Junto a ello, Sánchez se apresta, atendiendo a las directrices de Zapatero y de Podemos, su hijo natural, a blanquear unas elecciones legislativas en Venezuela sin garantías para la oposición. Ya anticipó Maduro que no volvería a perder otros comicios como los que abortó con el golpe de Estado que suplantó el Parlamento legítimo por un sucedáneo de asamblea sumisa. Consumada la kermés, el régimen escabecharía a la disidencia. «El día que los tribunales den el mandato de detener a Guaidó por todos los delitos que ha cometido será detenido. Ese día no ha llegado, pero llegará», como ha verbalizado este último viernes Maduro tras apreciar el volantazo del Gobierno español.

No es extraño, pues, que el PSOE disimule declarando que se trata de un asunto interno de Venezuela que no interesa a nadie, como corean sus corifeos, o que Borrell se haga el sueco acostumbrando a los españoles a ser ese cuco que pía en un nido y empolla en otro. España, desde luego, tiene poco que ver con Venezuela –valga la ironía–, pero secunda clamorosamente los pasos dados en su día en aquel país. Con la inconsciencia –todo sea dicho– de una opinión pública que, alegre y confiada, opinaba que allí no podía pasarles aquello que preparaba a ojos vista un sonriente Hugo Chávez.

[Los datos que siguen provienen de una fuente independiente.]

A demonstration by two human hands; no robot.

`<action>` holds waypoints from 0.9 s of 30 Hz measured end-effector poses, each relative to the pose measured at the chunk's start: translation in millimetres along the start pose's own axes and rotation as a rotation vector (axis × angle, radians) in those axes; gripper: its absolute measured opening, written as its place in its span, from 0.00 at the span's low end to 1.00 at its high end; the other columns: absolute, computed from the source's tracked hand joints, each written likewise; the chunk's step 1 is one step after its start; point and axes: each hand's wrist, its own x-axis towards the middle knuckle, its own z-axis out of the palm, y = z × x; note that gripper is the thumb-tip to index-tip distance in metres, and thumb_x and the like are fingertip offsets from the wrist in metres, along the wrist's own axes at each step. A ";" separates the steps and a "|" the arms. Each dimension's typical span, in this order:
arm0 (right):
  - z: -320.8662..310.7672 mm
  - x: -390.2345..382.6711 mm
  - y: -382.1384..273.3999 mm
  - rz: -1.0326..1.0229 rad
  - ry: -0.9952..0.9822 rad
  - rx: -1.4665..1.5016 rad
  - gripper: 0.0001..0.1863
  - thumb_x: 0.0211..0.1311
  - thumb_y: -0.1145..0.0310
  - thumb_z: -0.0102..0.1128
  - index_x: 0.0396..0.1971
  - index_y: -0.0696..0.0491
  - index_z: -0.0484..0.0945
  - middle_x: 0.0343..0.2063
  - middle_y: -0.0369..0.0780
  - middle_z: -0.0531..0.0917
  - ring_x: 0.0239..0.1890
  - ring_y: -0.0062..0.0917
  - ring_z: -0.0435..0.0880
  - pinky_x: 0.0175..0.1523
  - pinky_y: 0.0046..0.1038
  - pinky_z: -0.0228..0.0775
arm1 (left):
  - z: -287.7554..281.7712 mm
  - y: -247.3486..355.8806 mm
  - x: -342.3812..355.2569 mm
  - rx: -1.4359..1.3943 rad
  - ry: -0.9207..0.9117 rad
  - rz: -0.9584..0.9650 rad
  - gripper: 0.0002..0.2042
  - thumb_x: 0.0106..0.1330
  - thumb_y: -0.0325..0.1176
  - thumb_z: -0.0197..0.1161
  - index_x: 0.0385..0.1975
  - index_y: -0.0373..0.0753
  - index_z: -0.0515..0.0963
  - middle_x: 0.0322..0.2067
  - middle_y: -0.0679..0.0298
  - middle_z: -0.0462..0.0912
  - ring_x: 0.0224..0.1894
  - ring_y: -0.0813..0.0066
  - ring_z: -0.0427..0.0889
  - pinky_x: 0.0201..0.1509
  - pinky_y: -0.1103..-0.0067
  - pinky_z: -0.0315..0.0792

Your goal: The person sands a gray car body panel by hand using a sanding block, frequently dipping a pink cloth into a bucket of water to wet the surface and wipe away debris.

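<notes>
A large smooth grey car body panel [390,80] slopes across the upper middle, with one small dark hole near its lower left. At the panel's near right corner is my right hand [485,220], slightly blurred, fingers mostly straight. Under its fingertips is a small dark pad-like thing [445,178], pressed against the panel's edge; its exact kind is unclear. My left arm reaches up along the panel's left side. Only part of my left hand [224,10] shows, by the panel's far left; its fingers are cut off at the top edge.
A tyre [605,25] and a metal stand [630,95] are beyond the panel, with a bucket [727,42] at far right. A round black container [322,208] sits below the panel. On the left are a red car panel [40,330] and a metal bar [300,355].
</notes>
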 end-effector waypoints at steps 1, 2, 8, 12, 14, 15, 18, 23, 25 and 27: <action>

En una entrevista realizada justo antes de llegar al poder en la que apareció perfectamente trajeado, sin asomo de uniforme militar ni llamativo chándal, calmaba los miedos afirmando que, «lejos de ser un violento y un dictador», era un demócrata «dispuesto a devolver el poder a los cinco años». Así implantó una dictadura que acaba de recibir el refrendo de España.

Por eso, el aparente error de Ábalos resulta un crimen cierto. Para certificarlo, no hace falta rebuscar en los carros de maletas que, beneficiándose de la valija diplomática, habría dejado Delcy Rodríguez a su paso por España. No puede extrañar, por tanto, que Ábalos viviera la madrugada del 21 de enero todas las noches de un día en un aeropuerto que pareció el invernadero de la obra de Conejero.

Sentada esta premisa, el Delcygate no puede reducirse al caso Ábalos. Retrata no solo a un peso pesado socialista, sino a un Gobierno que disimula el ruido de sus cadenas dividiendo a la sociedad y enfrentándola. En paralelo, practica la eutanasia política a la oposición si ésta no se pliega a sus dicterios. Así, el líder del PP, Pablo Casado, se somete esta semana a la primera sesión yendo a La Moncloa para que, al igual que otras veces, Sánchez prestigie la mentira a su costa.

Francisco Rosell, director de El Mundo.